Work task
If a line in the data below includes the string "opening", please return a copy of it.

Extracted data
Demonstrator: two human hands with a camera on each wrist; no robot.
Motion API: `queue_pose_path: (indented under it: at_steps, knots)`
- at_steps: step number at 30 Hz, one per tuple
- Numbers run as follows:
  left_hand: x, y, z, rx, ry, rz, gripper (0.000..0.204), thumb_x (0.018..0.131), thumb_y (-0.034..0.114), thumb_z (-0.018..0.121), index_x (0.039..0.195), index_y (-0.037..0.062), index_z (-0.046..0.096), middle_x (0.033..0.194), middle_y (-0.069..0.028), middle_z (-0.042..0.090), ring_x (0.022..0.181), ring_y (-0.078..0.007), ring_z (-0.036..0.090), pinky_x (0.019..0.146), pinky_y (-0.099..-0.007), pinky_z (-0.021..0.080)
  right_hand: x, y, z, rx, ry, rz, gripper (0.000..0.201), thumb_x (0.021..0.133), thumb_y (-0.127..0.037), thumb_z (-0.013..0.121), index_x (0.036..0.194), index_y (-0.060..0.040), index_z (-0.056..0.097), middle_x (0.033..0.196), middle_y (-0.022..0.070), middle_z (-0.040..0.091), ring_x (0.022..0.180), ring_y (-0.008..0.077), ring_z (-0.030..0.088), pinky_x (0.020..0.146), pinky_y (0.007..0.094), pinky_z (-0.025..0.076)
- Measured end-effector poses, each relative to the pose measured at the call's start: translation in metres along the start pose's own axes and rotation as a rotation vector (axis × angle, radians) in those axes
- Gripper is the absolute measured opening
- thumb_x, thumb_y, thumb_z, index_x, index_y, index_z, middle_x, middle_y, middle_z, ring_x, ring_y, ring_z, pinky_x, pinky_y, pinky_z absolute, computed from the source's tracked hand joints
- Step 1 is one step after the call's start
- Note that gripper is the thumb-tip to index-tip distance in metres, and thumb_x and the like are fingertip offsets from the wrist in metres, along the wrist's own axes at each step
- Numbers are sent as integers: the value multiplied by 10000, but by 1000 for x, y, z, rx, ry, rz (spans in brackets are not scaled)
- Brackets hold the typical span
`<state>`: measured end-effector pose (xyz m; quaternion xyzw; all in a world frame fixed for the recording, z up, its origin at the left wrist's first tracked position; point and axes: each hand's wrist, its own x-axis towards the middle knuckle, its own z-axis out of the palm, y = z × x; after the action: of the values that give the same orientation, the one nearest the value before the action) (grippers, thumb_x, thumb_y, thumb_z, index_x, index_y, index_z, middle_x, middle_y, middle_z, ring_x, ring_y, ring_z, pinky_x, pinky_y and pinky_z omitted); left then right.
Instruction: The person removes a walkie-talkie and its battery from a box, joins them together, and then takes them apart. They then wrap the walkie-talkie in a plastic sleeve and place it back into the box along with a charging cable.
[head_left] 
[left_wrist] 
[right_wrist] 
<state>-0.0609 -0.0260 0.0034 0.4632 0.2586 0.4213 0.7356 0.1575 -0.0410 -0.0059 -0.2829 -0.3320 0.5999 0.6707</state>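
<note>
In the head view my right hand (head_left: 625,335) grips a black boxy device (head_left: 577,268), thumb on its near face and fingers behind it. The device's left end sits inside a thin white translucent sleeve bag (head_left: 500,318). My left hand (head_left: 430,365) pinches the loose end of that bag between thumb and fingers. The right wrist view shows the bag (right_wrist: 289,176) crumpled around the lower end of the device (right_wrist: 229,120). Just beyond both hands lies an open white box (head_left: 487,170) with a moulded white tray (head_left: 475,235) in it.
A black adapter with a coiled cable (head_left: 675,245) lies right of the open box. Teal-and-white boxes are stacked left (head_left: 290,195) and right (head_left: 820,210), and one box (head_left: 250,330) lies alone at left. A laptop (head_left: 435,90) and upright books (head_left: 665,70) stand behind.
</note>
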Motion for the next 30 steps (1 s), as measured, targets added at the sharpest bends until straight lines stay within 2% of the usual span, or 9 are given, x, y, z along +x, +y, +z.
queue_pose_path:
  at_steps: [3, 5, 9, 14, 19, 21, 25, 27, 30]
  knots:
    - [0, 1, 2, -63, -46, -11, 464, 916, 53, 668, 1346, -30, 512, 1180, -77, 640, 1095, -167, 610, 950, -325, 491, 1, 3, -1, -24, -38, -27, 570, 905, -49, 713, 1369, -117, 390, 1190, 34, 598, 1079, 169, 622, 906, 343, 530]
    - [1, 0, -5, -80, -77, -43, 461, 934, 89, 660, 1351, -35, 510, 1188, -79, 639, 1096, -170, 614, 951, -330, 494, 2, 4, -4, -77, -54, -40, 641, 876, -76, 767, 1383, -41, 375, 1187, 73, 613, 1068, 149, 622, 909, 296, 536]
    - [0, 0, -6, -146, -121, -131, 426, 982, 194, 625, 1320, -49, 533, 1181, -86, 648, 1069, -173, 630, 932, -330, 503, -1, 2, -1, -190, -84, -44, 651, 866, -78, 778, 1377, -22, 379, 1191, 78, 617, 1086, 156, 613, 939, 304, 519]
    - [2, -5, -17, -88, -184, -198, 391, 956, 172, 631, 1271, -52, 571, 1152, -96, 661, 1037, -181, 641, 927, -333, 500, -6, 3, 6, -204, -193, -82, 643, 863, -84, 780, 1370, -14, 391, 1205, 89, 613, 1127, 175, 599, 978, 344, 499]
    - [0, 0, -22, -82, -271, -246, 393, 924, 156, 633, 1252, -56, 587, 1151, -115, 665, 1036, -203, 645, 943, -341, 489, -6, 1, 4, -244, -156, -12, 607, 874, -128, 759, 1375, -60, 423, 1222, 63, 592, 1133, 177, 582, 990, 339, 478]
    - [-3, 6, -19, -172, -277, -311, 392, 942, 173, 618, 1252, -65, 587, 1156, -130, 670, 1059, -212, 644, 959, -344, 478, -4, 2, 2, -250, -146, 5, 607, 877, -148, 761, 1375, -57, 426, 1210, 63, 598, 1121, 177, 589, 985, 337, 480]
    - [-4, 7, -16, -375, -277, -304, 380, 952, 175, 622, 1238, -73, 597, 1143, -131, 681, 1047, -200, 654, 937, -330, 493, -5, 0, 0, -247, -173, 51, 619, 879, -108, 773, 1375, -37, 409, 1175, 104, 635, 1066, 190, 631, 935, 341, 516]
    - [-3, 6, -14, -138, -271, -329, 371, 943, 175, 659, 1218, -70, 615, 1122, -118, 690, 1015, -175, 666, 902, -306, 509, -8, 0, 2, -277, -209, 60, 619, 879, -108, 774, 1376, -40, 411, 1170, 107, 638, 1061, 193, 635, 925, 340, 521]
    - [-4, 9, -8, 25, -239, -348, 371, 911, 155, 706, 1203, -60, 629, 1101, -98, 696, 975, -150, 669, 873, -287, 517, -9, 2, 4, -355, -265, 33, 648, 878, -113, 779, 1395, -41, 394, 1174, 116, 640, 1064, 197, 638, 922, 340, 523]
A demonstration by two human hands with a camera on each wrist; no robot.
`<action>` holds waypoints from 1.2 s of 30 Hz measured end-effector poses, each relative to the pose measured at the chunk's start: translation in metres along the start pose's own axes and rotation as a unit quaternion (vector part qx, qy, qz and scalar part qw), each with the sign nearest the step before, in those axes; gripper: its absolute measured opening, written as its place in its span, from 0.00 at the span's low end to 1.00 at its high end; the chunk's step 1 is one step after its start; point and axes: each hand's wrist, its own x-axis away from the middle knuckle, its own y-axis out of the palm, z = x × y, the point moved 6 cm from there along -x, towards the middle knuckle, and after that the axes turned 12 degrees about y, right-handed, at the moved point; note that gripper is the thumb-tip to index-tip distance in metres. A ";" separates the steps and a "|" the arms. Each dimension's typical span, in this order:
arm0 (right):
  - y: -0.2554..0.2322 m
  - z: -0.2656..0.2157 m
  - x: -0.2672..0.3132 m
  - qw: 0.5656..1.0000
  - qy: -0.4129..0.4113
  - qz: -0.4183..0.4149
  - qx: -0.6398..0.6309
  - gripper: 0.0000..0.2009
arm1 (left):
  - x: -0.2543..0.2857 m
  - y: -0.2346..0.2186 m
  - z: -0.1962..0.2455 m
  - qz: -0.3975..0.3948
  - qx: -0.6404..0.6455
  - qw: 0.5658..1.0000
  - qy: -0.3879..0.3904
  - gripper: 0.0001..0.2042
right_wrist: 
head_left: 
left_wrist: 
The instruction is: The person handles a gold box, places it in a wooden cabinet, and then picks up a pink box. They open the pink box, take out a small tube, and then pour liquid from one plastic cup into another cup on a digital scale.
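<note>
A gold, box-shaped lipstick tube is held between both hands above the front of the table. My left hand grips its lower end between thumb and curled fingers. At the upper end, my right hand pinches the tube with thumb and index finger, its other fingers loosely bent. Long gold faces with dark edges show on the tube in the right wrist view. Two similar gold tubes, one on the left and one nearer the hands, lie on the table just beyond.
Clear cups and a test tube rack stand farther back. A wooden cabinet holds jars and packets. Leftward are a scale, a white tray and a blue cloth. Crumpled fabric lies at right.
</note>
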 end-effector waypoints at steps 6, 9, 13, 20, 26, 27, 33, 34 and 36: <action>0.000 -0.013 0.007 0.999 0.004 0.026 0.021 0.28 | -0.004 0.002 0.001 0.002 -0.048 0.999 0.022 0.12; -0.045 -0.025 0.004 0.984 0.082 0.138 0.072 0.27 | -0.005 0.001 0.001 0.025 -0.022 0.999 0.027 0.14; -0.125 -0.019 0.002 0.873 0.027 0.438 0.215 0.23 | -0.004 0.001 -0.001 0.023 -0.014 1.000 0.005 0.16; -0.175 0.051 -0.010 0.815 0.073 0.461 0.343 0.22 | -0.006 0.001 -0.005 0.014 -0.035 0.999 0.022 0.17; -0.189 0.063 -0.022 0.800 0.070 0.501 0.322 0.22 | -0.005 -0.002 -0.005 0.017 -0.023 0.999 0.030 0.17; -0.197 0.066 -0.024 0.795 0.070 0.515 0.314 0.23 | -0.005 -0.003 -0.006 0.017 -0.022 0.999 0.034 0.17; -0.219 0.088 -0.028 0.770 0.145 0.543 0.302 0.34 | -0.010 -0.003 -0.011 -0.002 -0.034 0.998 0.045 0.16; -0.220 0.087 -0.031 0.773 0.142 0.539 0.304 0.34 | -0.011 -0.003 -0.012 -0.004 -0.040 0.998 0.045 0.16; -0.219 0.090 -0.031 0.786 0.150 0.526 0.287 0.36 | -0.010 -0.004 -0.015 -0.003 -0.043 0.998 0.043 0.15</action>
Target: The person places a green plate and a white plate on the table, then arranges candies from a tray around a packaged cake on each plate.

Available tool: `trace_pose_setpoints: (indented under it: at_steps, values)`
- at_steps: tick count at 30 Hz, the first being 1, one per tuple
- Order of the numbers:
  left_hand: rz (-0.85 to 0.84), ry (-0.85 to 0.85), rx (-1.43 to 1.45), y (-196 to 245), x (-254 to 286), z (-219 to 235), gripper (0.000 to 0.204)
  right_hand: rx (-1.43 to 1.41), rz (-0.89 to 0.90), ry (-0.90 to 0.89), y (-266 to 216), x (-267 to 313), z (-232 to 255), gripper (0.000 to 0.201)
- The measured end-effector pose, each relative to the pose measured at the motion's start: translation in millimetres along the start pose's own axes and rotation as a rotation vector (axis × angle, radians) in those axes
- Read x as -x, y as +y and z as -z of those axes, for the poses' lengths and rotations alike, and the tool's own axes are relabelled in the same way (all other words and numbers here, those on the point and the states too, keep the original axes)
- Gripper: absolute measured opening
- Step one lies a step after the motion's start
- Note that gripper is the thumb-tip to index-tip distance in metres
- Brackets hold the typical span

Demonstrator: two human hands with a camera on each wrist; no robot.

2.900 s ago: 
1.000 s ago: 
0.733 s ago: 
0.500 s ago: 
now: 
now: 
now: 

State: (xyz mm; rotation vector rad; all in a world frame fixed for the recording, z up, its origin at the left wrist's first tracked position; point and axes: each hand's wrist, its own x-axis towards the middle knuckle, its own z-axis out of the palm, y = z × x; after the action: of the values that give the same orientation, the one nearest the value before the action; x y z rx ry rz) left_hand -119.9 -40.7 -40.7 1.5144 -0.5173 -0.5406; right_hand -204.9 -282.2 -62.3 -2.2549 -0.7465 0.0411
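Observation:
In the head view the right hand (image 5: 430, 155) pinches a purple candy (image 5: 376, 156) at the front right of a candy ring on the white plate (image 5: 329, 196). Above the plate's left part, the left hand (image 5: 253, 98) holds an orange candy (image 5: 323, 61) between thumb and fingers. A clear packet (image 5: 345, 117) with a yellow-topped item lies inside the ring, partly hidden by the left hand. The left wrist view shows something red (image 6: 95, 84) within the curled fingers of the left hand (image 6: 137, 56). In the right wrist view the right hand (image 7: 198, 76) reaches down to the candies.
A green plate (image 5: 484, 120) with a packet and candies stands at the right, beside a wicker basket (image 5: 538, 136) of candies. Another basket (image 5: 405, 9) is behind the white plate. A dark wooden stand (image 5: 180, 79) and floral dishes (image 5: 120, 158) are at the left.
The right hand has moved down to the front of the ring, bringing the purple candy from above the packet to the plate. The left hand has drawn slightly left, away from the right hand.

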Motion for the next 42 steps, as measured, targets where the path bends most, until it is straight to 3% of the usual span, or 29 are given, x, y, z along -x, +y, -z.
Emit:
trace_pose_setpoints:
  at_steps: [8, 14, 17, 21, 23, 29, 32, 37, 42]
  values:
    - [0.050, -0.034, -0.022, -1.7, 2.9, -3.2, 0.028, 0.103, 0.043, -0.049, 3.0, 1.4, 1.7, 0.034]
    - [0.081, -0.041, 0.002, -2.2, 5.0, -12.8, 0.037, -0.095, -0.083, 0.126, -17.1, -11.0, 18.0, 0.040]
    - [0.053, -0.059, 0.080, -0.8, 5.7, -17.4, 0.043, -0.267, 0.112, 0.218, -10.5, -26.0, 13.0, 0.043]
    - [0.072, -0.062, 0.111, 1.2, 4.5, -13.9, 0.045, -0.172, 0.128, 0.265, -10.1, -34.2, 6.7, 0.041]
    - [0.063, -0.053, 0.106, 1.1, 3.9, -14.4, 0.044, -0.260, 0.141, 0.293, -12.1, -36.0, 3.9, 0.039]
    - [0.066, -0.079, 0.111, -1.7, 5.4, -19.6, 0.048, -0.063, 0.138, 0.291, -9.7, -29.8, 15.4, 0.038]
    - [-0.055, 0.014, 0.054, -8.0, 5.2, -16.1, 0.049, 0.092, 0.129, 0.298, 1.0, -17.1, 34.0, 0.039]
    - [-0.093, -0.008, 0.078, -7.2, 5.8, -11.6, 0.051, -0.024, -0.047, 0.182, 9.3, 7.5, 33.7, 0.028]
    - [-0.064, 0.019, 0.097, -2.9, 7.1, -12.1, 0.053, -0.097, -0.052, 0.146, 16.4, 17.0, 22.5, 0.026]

Answer box
- Gripper is the absolute measured opening
`<action>` holds waypoints from 1.2 s of 30 Hz measured end-effector poses, each relative to the pose measured at the chunk's start: translation in metres along the start pose's own axes and rotation as a unit quaternion (vector part qx, qy, qz and scalar part qw), each with the sign nearest the step before, in those axes; gripper: its absolute measured opening, written as its place in its span, from 0.00 at the span's low end to 1.00 at its high end; the chunk's step 1 is one step after its start; point and axes: each hand's wrist, its own x-axis away from the middle knuckle, its own y-axis out of the palm, z = x × y, the point moved 6 cm from there along -x, towards the middle knuckle, and after that the axes turned 12 degrees about y, right-handed, at the moved point; note that gripper is the thumb-tip to index-tip distance in metres. A ";" separates the steps and a "|" the arms. Each dimension's typical span, in this order:
- Gripper: absolute measured opening

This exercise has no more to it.